Ohio’s Mohican Outdoor School.

Middle and High School Now’s the time to encourage teens to find and follow their passions. Many alternative schools offer both experiential education and traditional academics, with plenty of free thinking and fresh air. And after graduation, a gap year can turn the world into a classroom. Semester-long programs like International Studies Abroad give college credit, and some universities provide financial aid to offset costs. Each semester, 45 high-school juniors from around the country converge on The Mountain School, a branch of Milton Academy, on a working organic farm in rural Vermont. Environmental studies and daily farm chores join precalc and English in the curriculum, along with a three-day wilderness solo.
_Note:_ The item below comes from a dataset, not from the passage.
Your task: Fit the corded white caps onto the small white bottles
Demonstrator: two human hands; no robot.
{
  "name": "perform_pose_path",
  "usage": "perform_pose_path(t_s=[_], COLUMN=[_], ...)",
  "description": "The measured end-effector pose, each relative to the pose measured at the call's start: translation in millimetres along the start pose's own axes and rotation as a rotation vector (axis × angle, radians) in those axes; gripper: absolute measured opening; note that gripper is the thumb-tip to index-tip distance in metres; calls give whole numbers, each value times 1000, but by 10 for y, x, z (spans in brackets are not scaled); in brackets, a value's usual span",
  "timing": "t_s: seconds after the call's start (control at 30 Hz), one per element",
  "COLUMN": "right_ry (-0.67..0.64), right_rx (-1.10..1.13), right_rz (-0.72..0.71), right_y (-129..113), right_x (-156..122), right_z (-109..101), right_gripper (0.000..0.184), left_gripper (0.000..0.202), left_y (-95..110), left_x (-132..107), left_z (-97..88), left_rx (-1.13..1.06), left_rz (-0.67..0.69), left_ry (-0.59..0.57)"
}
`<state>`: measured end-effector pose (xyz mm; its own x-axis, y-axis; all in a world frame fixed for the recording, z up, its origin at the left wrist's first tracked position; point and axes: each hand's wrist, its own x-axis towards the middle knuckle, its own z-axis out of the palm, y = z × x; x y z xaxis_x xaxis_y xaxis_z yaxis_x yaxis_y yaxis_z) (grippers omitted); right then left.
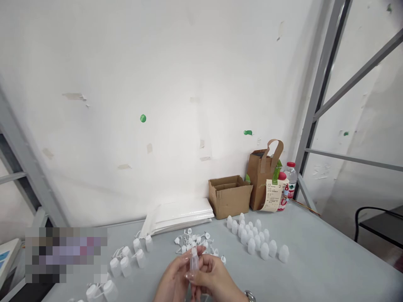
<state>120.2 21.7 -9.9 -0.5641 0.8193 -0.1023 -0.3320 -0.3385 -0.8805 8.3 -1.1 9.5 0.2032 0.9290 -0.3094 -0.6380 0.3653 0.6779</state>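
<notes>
Between my left hand and my right hand, a small translucent plastic dropper bottle stands upright, gripped by the fingers of both. Its lower end is hidden behind my fingers. Just beyond my hands lies a loose heap of small white tethered caps. White capped bottles stand in close rows to the right of the heap. Further white bottles with tethers lie to the left.
The grey table runs to a white wall. Along the wall are a flat white package, a cardboard box, a brown paper bag and a plastic water bottle. A grey metal frame stands at the right.
</notes>
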Motion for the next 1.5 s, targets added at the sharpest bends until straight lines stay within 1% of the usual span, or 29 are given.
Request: perform_pose_path(t_s=[0.1, 0.2, 0.3, 0.4, 0.5, 0.6, 0.77, 0.87, 0.97, 1.07, 1.17, 1.3, 1.5], right_ry=[-18, -40, -94, -175, -265, -321, -338, -336, -338, -344, -370, -402, -428], right_rx=[70, 116, 154, 232, 291, 317, 329, 333, 331, 323, 331, 340, 341], right_rz=[-14, -12, 23, 44, 47, 40, 33, 11, 9, 14, 19, 26, 37], right_y=[-20, -47, -68, -64, -60, -78, -100, -94, -84, -70, -64, -74, -52], right_x=[-15, -30, -39, -40, -46, -60, -64, -60, -57, -50, -46, -56, -49], right_z=[20, 31, 16, -24, -62, -76, -72, -70, -75, -83, -79, -56, -66], right_gripper=[40, 35, 30, 27, 29, 31, 33, 35, 35, 33, 32, 32, 34], left_gripper=[30, 32, 31, 29, 27, 26, 28, 28, 28, 27, 25, 22, 19], left_y=[0, 10, 24, 27, 29, 45, 64, 44, 25, 41, 82, 113, 103], left_x=[30, 24, -8, -24, -20, -27, -43, -14, 18, 7, -38, -79, -63], left_z=[-10, 3, 28, 28, 14, 34, 75, 30, -21, -10, 58, 130, 112], left_rx=[-51, -85, -69, -48, -81, -80, 10, 33, 39, 20, -10, 8, -53], left_rz=[-66, -86, -70, -58, -56, -52, -14, 0, -2, -22, -37, -41, -59], left_ry=[-33, -58, -33, 19, 52, 75, 68, 72, 46, 34, 78, 146, 133])
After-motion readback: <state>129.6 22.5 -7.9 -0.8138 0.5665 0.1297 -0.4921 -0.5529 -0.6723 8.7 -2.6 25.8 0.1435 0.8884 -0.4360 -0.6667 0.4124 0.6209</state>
Likewise, the High Mountain Institute, in Leadville, Colorado, offers semester programs and summer terms for high-school juniors, in environmental ethics, wilderness skills, outdoor ethics, as well as traditional AP-track courses. You couldn’t ask for a better backdrop than the San Juan peaks that surround Colorado’s Telluride Mountain School, where in addition to a rigorous college-prep curriculum, high schoolers learn avalanche skills and winter ecology. White Mountain School, in Bethlehem, New Hampshire, sends students on some of the coolest off-campus field courses around, from exploring urban sustainability in Montreal to practicing Zen meditation in New York. The Arthur Morgan School, in Asheville, North Carolina, just may be the ultimate progressive hybrid for middle schoolers, blending the Quaker ideals of simplicity and peace with a Montessori farm school and serious outdoor ed. Boarding and day students venture out on three extended outdoor trips a year, plus an 18-day field trip each spring (past projects: hunger and homelessness, Hurricane Katrina relief), and tackle an independent study of their own design. Perhaps the closest you can get to unschooling in a school setting, the Sudbury model of progressive education puts the students in charge of their


own intellectual development. At the Sudbury Valley School, on ten rural acres in Massachusetts, students from four to 18 choose what they learn, and how. There are no teachers (adults function as role models and resources), tests, grades, classrooms, or application requirements, but there is a photo lab, sound-proof music studios, an internet room in a restored barn, the freedom to spend all day outside if they choose. For a semester abroad or a gap year, sign on for a three-month expedition in the Patagonian Andes with the National Outdoor Leadership School, or head to Rwanda to study peace building with the School for International Training. Students may earn academic credit or even Wilderness First Responder certification—proof that some of the most profound learning doesn’t come from a textbook at all.